|Reid Concert Hall|
Location in Edinburgh
Location in Scotland
|Former names||Reid School of Music|
|Location||Edinburgh, Scotland, UK|
|Address||74 Lauriston Place|
|Construction started||13 February 1858|
|Opened||14 February 1859|
|Owner||University of Edinburgh|
|Design and construction|
|Designations||Category A listed building|
The Reid Concert Hall is a small music venue in the city of Edinburgh, Scotland. It is located in the south-western corner of Bristo Square about 0.53 kilometres (0.33 mi) south of the Royal Mile, and is part of the University of Edinburgh. Originally opened in 1859 as the Reid School of Music by the university's professor of music, John Donaldson (1789-1865), it was designed by the Scottish Architect David Cousin and is a Category A listed building. The hall is named after General John Reid, an army officer and musician who founded the Chair of Music (Reid Professor of Music) at the university. The Reid Concerts take place every 13 February.

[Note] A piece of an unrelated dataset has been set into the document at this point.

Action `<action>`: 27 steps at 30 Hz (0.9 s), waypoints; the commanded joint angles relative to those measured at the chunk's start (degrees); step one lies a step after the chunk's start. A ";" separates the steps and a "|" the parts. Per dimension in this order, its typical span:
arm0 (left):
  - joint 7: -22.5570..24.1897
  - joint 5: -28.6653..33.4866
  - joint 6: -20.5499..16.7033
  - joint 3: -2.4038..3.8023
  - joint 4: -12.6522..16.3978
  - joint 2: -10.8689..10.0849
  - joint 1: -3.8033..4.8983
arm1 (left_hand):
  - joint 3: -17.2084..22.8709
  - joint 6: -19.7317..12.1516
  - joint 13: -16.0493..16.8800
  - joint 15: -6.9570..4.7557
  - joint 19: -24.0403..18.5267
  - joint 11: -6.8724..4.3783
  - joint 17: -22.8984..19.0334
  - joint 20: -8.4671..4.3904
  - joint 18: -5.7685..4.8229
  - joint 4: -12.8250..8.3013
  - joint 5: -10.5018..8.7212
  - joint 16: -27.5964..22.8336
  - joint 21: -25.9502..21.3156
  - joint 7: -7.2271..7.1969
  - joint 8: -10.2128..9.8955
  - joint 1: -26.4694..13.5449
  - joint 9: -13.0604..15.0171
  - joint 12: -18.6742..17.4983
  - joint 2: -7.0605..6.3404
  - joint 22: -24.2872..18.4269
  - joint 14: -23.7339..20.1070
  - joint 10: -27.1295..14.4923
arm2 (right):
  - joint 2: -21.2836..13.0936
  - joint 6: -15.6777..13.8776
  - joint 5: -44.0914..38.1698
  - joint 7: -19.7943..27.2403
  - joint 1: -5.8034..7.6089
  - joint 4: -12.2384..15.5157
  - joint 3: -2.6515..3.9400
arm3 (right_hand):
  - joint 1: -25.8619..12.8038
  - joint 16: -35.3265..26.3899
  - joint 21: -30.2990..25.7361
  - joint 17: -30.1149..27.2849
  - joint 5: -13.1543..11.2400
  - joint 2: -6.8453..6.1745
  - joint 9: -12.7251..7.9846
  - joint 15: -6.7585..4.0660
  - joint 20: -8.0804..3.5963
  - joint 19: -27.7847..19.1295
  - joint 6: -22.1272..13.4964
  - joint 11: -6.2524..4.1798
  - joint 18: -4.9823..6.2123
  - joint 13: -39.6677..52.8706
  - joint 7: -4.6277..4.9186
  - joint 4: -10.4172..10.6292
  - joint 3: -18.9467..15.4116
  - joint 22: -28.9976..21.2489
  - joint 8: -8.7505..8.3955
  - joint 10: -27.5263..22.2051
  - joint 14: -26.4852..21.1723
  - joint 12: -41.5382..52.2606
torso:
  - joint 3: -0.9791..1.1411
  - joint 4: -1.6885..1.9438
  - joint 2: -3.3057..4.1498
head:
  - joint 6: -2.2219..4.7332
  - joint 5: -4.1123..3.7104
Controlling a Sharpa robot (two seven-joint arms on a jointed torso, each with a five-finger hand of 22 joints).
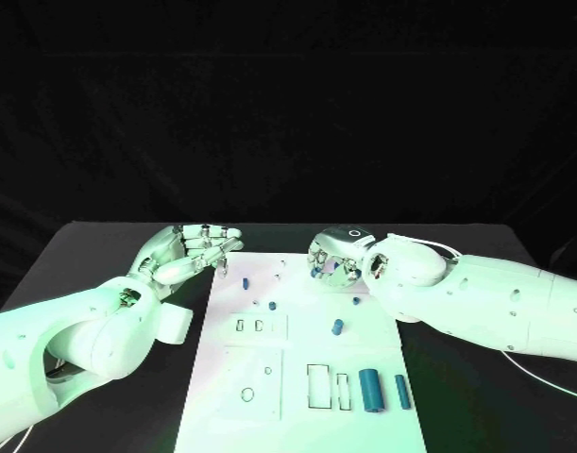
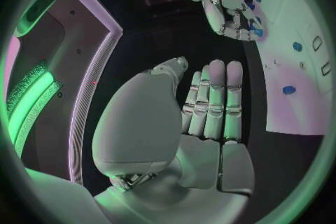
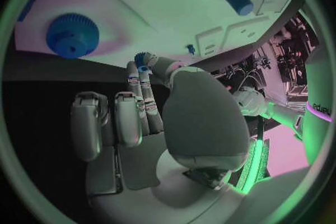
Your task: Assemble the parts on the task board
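Over the far end of the flat white rectangular task board [image 1: 302,359], the right hand [image 1: 336,257] pinches a small blue toothed part [image 3: 142,59] at its fingertips, while the left hand [image 1: 193,247], fingers straight and empty, waits beside the board's left edge.

task board [image 1: 302,359]: one lying on the table
blue parts [image 1: 370,389]: about seven showing on the board
hands [image 1: 195,247]: two hovering at the board's far end

Black table [image 1: 84,255], black backdrop [image 1: 288,104] behind, greenish light.
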 commanded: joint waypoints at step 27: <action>-0.12 -0.22 0.88 0.05 -0.38 0.83 0.69 | 0.50 -0.37 0.09 0.04 -0.21 0.02 0.04 0.17 -0.10 0.03 -0.22 0.28 0.39 0.10 0.31 0.49 0.14 0.21 -0.05 0.23 -0.36 -0.43 | 11.61 -5.17 -1.94 -3.85 -0.21 -11.25 0.04 | -0.17 0.46 0.35 0.06 0.11 0.48 0.75 -0.47 -0.05 1.18 -0.49 -0.95 -0.42 0.18 0.05 -0.50 0.11 5.52 0.32 0.89 3.04 -0.20 | -0.33 0.92 0.68 | 0.02 0.12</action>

The Reid Hall is hosts a number of classical chamber music concerts throughout the year, mostly performed by students and academics. The Reid Concerts are performed every year under the organisation of the Reid Professor. They are held on 13 February in remembrance of General John Reid and in line with the terms of his bequest that established the professorship.
In its history a number of works by Kenneth Leighton were premiered at the Reid Hall. After the composer's death, the hall hosted a memorial concert performed by Wakefield Cathedral Choir.
During the Edinburgh Festival Fringe, the Reid Hall is used as a performance venue called "The Cowbarn" by Underbelly.
The Reid School of Music is a tall, rectangular sandstone ashlar building, designed by David Cousin in an Italianate Neoclassical style. The exterior large sash windows are flanked by decorative shell-headed niches. The roof is surrounded with an ornate, dentilled cornice and heavy, bracketed eaves, below which is an inscription carved into the frieze, " Endowed by General Reid — School of the theory of music — University of Edinburgh". Steps lead up to the entrances, which are flanked by pairs of classical columns and topped with porticos.
The interior consists mostly of a spacious concert hall, which is noted for its highly decorated neoclassical coffered tunnel vaulted ceiling. Against the east wall of the concert hall is a reproduction classical organ, which was built by Jürgen Ahrend in 1978. The wooden casing was designed by James Haig Marshall of Ian G Lindsay and Partners. The concert hall was designed to offer "dry" acoustics with low reverberation. By contrast, the neighbouring McEwan Hall opened in 1897 is a grand, colossal space with high reverberation.
When the Reid Hall was built, Professor John Donaldson (1789-1865) also added a museum gallery to display his private collection of old and unusual musical instruments. The Reid Hall is considered to be the oldest purpose-built musical museum in Europe. Today, the North Room houses the John Donaldson Collection of Musical Instruments, which, along with the Russell Collection, forms part of the Musical Instruments collection of the University of Edinburgh.